Apenas pareció que entraron en la ciudad, pues más bien se creería que ésta surgió alrededor de ellos, circundándolos con su propio movimiento. Sin embargo, hallábanse en el corazón de la ciudad, en la Bolsa, entre los hombres de negocios, que marchaban apresuradamente de aquí para allá, haciendo sonar las monedas en el bolsillo, conversando en grupos, mirando sus relojes, jugando pensativamente con sus grandes sellos de oro, y así sucesivamente, como Scrooge les había visto muchas veces.

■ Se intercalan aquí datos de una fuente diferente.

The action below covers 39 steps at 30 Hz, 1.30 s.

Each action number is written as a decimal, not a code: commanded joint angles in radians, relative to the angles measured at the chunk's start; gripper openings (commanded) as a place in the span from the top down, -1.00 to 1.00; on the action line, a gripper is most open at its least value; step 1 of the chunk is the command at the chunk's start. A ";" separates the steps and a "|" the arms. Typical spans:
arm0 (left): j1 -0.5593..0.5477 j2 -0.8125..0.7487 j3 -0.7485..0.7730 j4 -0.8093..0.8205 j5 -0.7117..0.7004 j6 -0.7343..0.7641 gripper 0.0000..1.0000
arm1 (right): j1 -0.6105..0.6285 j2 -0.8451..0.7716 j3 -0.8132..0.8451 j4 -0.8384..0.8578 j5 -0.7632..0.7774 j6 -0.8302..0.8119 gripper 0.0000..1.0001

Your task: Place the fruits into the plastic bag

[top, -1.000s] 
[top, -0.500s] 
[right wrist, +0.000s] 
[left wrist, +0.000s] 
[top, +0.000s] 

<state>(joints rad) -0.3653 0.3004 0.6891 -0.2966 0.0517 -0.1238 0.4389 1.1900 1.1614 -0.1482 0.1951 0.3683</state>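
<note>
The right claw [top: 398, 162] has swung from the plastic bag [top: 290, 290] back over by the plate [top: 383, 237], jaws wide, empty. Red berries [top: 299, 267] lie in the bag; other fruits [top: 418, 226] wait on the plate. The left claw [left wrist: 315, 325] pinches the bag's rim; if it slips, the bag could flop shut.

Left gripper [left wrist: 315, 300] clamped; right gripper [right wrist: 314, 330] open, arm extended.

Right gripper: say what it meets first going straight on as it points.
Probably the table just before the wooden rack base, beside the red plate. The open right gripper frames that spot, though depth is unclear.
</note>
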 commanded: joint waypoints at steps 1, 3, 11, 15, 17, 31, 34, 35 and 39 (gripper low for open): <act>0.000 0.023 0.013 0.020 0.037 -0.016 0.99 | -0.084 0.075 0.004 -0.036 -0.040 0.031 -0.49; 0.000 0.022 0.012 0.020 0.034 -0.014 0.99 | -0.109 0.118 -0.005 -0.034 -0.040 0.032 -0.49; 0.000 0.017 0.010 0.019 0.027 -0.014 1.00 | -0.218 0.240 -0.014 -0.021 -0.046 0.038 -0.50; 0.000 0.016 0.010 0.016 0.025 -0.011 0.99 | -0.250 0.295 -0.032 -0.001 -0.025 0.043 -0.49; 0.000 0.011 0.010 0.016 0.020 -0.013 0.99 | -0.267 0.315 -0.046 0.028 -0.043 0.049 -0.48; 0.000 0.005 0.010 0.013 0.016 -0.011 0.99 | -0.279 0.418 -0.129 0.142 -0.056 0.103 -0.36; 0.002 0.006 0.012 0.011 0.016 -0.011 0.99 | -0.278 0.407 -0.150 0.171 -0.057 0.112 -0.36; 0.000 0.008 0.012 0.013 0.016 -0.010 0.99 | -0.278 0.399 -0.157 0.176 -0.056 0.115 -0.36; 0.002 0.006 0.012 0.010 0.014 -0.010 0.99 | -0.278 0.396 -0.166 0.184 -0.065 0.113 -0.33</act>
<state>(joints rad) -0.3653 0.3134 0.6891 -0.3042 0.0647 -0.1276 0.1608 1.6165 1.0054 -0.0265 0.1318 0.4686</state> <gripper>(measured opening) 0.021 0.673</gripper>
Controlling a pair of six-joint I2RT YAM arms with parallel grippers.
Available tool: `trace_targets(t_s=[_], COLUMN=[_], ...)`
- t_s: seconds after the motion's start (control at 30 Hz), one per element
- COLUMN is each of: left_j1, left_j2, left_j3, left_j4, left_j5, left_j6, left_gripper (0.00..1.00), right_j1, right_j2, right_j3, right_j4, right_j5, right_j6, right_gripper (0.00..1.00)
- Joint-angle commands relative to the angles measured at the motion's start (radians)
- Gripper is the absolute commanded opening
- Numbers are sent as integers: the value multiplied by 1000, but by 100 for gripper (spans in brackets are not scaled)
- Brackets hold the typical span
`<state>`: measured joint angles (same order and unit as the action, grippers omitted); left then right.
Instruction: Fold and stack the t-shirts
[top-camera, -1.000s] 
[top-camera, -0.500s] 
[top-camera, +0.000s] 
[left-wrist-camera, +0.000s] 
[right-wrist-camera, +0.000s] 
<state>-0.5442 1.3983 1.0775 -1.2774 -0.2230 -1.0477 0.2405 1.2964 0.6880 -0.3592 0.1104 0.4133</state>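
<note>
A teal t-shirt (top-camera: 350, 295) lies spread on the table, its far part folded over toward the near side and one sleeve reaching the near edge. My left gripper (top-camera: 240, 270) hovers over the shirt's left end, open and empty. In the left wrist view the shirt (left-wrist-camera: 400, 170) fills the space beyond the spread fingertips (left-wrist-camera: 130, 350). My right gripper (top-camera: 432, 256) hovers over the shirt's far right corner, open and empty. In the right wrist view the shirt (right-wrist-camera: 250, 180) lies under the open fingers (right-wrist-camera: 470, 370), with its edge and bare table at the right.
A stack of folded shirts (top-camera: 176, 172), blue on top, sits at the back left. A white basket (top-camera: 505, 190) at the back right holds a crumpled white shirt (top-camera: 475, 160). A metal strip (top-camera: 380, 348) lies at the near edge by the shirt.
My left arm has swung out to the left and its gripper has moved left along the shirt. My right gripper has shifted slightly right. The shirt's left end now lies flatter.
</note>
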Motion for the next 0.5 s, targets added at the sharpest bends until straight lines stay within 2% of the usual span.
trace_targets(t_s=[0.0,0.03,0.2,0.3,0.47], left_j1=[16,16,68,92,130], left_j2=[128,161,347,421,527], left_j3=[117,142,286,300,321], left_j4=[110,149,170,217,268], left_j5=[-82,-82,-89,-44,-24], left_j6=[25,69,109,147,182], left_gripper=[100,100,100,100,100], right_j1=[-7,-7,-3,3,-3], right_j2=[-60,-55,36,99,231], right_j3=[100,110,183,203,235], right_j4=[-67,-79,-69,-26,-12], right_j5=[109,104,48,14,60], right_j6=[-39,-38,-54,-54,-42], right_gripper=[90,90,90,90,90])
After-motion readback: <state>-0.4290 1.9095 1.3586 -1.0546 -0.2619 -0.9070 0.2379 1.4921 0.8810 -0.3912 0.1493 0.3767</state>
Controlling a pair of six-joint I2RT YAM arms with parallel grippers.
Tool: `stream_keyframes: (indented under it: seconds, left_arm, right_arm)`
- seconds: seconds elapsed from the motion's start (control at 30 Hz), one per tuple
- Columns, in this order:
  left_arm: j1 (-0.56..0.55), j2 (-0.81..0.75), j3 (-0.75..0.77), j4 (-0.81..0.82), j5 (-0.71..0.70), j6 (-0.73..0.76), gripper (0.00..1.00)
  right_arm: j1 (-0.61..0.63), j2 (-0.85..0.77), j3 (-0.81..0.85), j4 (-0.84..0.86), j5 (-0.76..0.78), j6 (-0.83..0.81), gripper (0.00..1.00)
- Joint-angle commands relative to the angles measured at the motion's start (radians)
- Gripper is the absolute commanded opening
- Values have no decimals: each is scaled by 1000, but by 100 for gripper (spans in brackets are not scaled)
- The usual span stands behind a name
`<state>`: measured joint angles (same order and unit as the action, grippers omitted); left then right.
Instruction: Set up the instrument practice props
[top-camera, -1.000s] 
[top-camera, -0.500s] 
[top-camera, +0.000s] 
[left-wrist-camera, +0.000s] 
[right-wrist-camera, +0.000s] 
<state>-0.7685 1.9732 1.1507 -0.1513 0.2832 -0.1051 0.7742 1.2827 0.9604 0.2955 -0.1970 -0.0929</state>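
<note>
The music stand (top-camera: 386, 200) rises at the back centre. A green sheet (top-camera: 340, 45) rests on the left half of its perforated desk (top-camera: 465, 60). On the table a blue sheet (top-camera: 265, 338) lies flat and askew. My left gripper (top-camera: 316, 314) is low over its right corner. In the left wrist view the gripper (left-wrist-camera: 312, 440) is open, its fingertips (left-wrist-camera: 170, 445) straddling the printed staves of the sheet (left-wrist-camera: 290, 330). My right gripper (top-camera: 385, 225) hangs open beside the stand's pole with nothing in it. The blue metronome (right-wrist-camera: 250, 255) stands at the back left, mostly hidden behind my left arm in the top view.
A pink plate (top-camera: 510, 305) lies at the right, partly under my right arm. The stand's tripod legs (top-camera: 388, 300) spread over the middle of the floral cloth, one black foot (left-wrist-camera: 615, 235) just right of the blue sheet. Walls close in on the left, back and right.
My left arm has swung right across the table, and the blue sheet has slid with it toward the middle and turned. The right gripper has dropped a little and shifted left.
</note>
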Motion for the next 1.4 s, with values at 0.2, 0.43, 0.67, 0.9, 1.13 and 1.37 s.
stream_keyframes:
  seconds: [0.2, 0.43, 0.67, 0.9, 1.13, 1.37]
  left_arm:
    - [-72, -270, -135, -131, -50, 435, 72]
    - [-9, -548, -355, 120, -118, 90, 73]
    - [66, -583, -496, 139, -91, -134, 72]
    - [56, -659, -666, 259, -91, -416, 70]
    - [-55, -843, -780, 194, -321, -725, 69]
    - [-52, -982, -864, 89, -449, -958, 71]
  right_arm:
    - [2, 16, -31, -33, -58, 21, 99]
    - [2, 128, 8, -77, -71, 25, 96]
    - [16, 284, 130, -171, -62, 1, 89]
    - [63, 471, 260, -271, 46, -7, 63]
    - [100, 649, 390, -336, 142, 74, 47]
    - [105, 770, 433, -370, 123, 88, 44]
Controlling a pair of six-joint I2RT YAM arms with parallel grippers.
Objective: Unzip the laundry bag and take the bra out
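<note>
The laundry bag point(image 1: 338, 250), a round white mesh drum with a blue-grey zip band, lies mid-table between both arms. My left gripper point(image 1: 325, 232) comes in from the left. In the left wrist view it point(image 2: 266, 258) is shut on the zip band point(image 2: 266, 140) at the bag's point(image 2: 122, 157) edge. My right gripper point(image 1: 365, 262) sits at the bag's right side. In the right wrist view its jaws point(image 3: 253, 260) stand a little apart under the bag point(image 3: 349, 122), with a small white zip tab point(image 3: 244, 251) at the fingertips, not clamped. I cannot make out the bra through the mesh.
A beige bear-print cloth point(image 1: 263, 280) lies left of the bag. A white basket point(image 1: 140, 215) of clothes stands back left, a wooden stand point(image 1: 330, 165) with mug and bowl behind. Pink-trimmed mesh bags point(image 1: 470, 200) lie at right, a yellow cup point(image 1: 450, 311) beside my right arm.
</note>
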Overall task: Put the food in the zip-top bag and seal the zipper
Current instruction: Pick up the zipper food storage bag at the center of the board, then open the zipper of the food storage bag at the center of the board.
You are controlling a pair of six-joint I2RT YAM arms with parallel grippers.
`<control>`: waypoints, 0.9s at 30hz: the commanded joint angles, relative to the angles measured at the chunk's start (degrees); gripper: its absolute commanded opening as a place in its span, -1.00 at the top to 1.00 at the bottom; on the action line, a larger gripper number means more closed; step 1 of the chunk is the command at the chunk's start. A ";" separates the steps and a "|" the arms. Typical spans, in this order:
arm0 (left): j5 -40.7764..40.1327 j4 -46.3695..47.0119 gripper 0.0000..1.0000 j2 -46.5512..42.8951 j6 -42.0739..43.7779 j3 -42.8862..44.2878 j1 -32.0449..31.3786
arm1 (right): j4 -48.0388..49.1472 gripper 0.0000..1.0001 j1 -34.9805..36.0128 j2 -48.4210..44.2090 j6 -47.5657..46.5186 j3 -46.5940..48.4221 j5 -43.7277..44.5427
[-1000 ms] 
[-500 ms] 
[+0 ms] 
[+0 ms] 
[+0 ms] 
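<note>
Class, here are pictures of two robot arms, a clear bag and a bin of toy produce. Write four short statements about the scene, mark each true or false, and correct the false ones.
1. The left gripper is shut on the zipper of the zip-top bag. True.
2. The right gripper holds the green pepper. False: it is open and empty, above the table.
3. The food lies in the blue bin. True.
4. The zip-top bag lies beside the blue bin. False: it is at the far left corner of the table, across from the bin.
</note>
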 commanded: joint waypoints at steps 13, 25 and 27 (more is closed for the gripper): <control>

El Espíritu se detuvo frente a un pequeño grupo de hombres de negocios. Observando Scrooge que su mano indicaba aquella dirección, se adelantó para escuchar lo que hablaban.

—No —decía un hombre grueso y alto, de barbilla monstruosa—; no sé más acerca de ello; sólo sé que ha muerto.

—¿Cuándo ha muerto? —inquirió otro.

—Creo que anoche.

—¿Y qué le ha ocurrido? —preguntó un tercero, tomando una gran porción de tabaco de una enorme tabaquera—. Yo creí que no iba a morir nunca.

—Sólo Dios lo sabe —dijo el primero bostezando.

—¿Qué ha hecho con su dinero? —preguntó un caballero de faz rubicunda con una excrescencia que le colgaba de la punta de la nariz y que ondulaba como las barbas de un pavo.

—No lo he oído decir —dijo el hombre de la enorme barbilla bostezando de nuevo—. Quizá se lo haya dejado a su sociedad. A mí no me lo ha dejada, es todo lo que sé.

Esta broma fue acogida con una carcajada general.

—Es probable que sea un funeral muy modesto —dijo el mismo interlocutor—, pues, por mi vida, no conozco a nadie que vaya a ir. ¿Vamos nosotros a acompañarlo?

—No tengo inconveniente si hay merienda —observó el caballero de la excrescencia en la nariz—, pero si voy tienen que darme de comer.

Otra carcajada.

—Bueno, después de todo, yo soy el más desinteresado de todos vosotros —dijo el que habló primeramente—, pues nunca me pongo guantes negros y nunca meriendo. Pero estoy dispuesto a ir si alguno viene conmigo. Cuando pienso en ello, no estoy completamente seguro de no haber sido su mejor amigo, pues acostumbrábamos detenernos a hablar siempre que nos encontrábamos. ¡Adiós, señores!